| PROBLEM DETAILS |
Please reproduce the listing in its entirety, exactly as written, but without images.

| DATASET EXTRACT |

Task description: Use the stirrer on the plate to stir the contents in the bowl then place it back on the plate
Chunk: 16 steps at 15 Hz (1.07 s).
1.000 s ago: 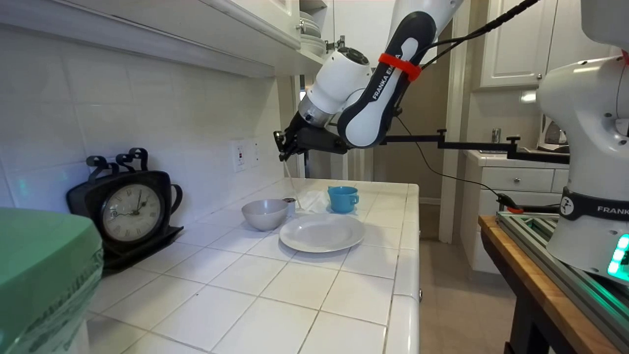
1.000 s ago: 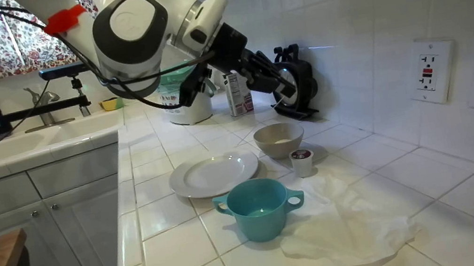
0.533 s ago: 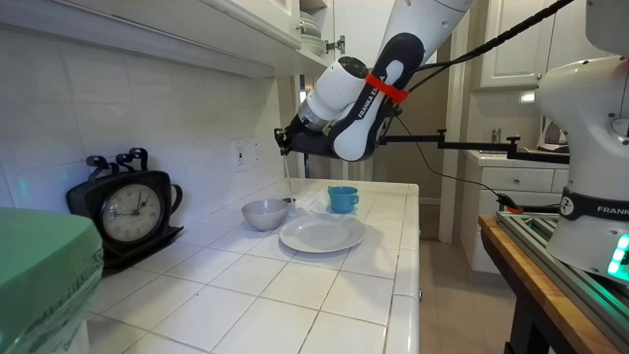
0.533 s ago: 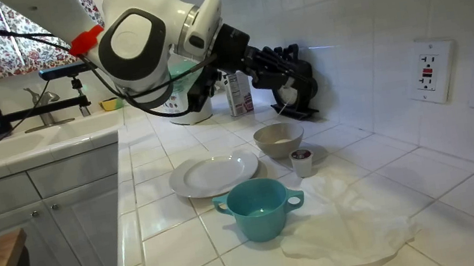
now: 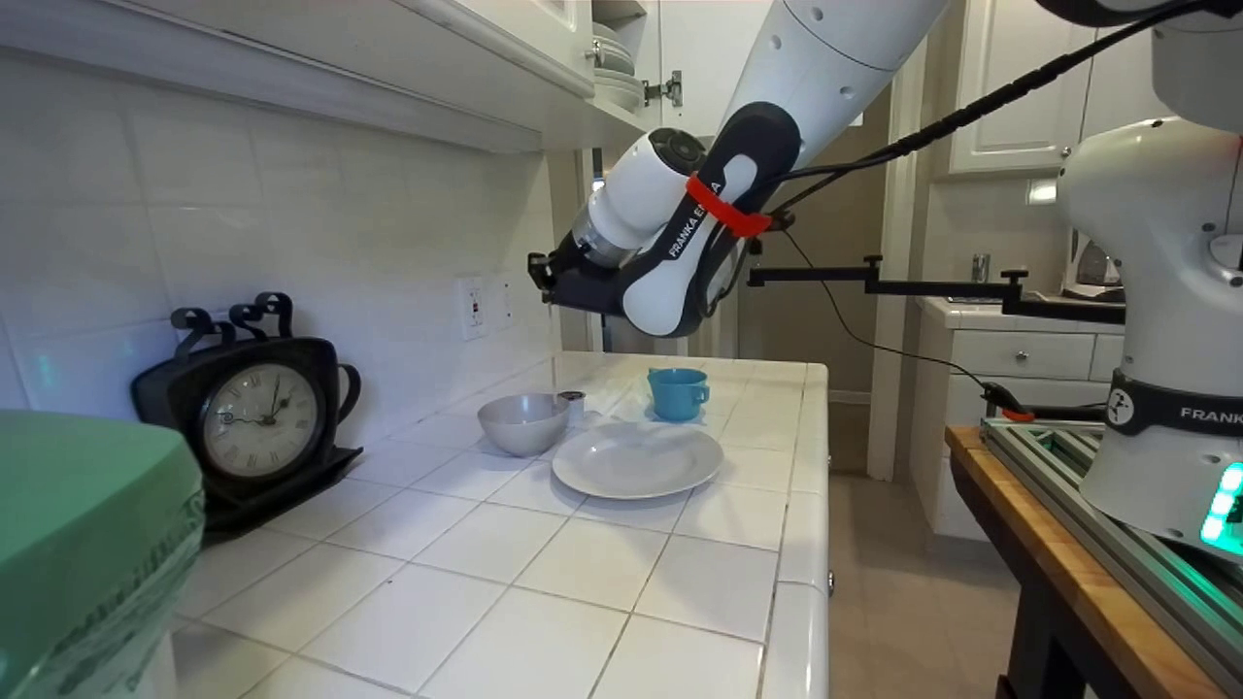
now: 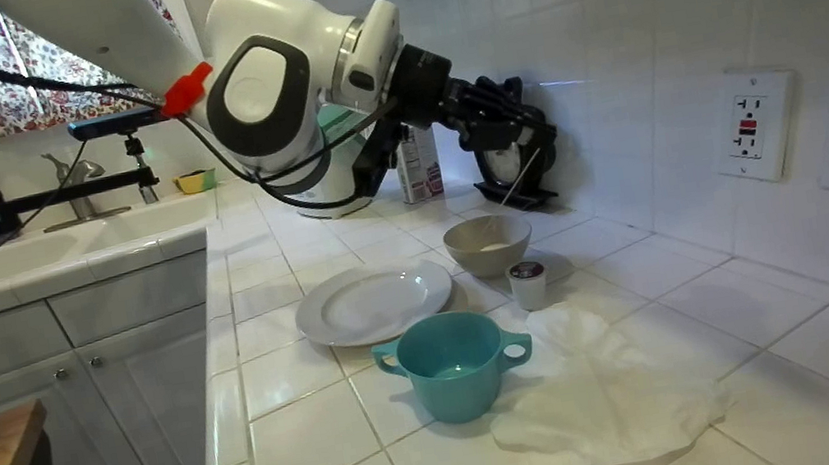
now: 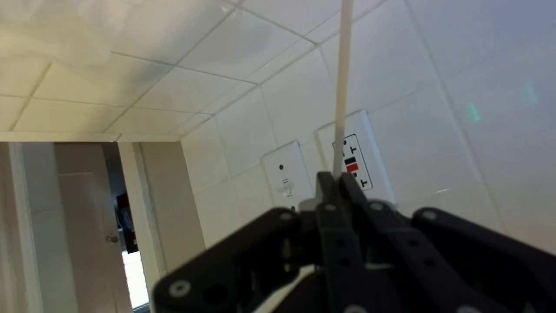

| WRITTEN ANSWER |
Task description: Use the stirrer on the plate to stir the contents in the bowl then place it back on the plate
Chunk: 16 steps at 15 Hz (1.07 s).
1.000 s ago: 
1.000 s ago: 
0.533 s ago: 
0.533 s ago: 
now: 
now: 
now: 

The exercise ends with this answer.